NOTEBOOK: It's interesting that you parallel the dance at the end with the birds. It seems obvious in retrospect, but I had not really considered it as a mating dance. The man is displaying, both for the benefit of potential female partners in the club and for other males, to show his superiority. This is also a framework for understanding the men's androgynous looks. They are following a more natural pattern in which males have the more colorful plumage.

In light of all this, how do you see Casanova Gene as an intervention into contemporary gender politics?  

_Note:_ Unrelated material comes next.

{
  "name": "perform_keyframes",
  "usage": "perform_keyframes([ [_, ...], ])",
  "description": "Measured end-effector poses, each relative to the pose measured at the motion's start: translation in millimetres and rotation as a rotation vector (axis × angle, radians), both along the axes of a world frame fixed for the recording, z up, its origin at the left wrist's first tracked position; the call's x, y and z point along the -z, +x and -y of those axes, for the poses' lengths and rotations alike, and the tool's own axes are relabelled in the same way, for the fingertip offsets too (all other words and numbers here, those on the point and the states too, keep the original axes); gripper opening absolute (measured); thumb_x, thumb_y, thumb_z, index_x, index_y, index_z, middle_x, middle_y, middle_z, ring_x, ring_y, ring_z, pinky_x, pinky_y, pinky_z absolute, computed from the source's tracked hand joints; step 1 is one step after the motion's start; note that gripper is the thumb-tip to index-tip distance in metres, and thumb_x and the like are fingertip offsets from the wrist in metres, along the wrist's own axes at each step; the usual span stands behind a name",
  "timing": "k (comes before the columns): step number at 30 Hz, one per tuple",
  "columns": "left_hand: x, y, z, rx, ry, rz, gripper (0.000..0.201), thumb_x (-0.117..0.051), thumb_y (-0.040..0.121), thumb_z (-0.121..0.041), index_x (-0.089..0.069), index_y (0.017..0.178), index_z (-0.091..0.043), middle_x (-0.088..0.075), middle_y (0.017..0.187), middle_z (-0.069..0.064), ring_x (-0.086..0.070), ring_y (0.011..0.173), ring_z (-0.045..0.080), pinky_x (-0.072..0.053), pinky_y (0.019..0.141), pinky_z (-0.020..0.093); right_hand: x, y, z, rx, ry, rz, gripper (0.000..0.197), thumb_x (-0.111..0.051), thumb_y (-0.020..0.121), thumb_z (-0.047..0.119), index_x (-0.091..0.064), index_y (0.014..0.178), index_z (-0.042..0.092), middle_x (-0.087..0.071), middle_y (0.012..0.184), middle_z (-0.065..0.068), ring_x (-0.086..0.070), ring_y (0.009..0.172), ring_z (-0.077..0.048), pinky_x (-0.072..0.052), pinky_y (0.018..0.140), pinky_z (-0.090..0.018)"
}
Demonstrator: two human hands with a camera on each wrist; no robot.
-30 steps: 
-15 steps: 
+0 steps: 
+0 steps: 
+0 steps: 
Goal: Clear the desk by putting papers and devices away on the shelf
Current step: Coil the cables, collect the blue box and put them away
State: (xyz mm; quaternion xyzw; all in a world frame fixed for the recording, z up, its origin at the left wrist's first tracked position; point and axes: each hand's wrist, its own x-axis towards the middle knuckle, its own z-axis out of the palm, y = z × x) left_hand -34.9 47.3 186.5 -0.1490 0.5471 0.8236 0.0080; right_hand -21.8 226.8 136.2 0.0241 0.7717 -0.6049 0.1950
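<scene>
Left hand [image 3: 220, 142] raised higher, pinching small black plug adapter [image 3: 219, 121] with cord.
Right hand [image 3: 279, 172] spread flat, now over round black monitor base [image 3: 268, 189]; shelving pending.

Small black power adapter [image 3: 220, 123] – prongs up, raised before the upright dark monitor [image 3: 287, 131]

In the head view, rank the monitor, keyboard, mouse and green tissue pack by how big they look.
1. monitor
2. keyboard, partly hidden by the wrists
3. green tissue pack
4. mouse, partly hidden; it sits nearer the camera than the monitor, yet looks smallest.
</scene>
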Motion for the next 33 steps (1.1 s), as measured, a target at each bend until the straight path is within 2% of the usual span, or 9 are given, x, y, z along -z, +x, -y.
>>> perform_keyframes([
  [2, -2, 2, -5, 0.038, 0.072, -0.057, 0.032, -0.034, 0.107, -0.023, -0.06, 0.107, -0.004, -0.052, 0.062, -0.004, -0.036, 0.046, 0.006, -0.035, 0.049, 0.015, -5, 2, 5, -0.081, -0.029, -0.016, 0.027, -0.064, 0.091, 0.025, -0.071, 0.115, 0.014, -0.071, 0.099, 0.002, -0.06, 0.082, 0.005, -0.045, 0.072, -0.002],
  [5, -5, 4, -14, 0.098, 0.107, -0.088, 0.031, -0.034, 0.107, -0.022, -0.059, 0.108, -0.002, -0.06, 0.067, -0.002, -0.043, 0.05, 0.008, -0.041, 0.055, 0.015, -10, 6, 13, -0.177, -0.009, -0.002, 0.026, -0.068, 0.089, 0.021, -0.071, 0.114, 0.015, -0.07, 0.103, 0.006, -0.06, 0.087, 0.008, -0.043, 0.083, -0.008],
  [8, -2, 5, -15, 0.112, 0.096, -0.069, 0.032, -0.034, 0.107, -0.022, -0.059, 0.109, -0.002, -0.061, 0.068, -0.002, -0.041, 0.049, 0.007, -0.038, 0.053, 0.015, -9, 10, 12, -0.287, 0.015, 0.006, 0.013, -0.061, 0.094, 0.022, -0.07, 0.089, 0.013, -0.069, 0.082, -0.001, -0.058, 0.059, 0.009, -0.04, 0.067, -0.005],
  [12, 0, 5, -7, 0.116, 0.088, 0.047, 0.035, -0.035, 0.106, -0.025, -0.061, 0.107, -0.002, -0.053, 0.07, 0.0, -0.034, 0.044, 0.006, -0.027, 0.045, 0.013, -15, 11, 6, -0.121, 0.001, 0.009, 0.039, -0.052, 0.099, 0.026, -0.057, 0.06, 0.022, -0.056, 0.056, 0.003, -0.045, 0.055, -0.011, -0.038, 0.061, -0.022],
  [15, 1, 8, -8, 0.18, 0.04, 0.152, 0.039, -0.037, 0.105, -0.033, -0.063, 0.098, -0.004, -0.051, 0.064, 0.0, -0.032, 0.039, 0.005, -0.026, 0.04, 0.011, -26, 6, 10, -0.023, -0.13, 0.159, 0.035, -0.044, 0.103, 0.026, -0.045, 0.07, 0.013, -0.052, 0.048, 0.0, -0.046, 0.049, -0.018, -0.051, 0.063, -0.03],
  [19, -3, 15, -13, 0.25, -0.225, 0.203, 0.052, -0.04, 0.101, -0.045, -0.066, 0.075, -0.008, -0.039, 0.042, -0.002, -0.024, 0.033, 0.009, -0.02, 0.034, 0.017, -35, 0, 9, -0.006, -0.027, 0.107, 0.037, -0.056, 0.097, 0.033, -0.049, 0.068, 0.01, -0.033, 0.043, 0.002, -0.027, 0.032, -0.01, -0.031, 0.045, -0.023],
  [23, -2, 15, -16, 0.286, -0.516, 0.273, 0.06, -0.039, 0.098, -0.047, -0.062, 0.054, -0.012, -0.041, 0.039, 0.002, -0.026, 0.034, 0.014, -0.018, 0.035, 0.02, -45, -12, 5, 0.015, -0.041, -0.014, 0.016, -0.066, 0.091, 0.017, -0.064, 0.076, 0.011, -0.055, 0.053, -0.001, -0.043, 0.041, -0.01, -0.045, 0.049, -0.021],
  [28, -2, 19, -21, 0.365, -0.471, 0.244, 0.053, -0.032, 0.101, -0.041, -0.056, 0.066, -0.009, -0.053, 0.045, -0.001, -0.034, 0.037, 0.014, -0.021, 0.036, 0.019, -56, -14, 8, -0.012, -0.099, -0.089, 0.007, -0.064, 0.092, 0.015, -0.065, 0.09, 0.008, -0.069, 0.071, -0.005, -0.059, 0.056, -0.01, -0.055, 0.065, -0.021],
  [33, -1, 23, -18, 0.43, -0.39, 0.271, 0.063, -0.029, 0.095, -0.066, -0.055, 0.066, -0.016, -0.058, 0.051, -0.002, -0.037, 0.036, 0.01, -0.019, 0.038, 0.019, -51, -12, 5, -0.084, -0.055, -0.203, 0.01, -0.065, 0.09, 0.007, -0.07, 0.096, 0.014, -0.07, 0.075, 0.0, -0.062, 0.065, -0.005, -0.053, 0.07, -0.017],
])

DONSCHEN: The space that is given to a woman or not given and the expectations on her in our society were important for the character of the trans man—the man sitting at the bar talking about missing his uterus—as it was part of his decision to do the transition. It was not so much a question of his body as one would expect. All that formed the background for the creation of the bar scene and the dance.

NOTEBOOK: So why Casanova? What was the fascination?

DONSCHEN: When reading his memoires he emerges as surprisingly feministic on the one hand and as quite economical in his love affairs on the other hand.  

NOTEBOOK: I like this idea of being economical in love affairs. This makes sense with the birds and the Casanova gene. The gene is there to get something done—make mating happen, to make more birds. But then, when female birds get the Casanova gene, the scientists admit that it has no real function, other than to pass it off to male offspring. So here, we are dealing with something outside the economical. We have excess.

DONSCHEN: When I started working on the film I was interested in an actual discourse about female desire. I had doubts about the question the ornithologists were working on. When I came to that place and saw how people are working very seriously on something I do not understand, when I saw the birds and the beautiful woods around the laboratories, I wasn’t interested anymore in whether the Casanova gene exists or not. I was interested in watching and listening and creating a filmic space of what desire could be.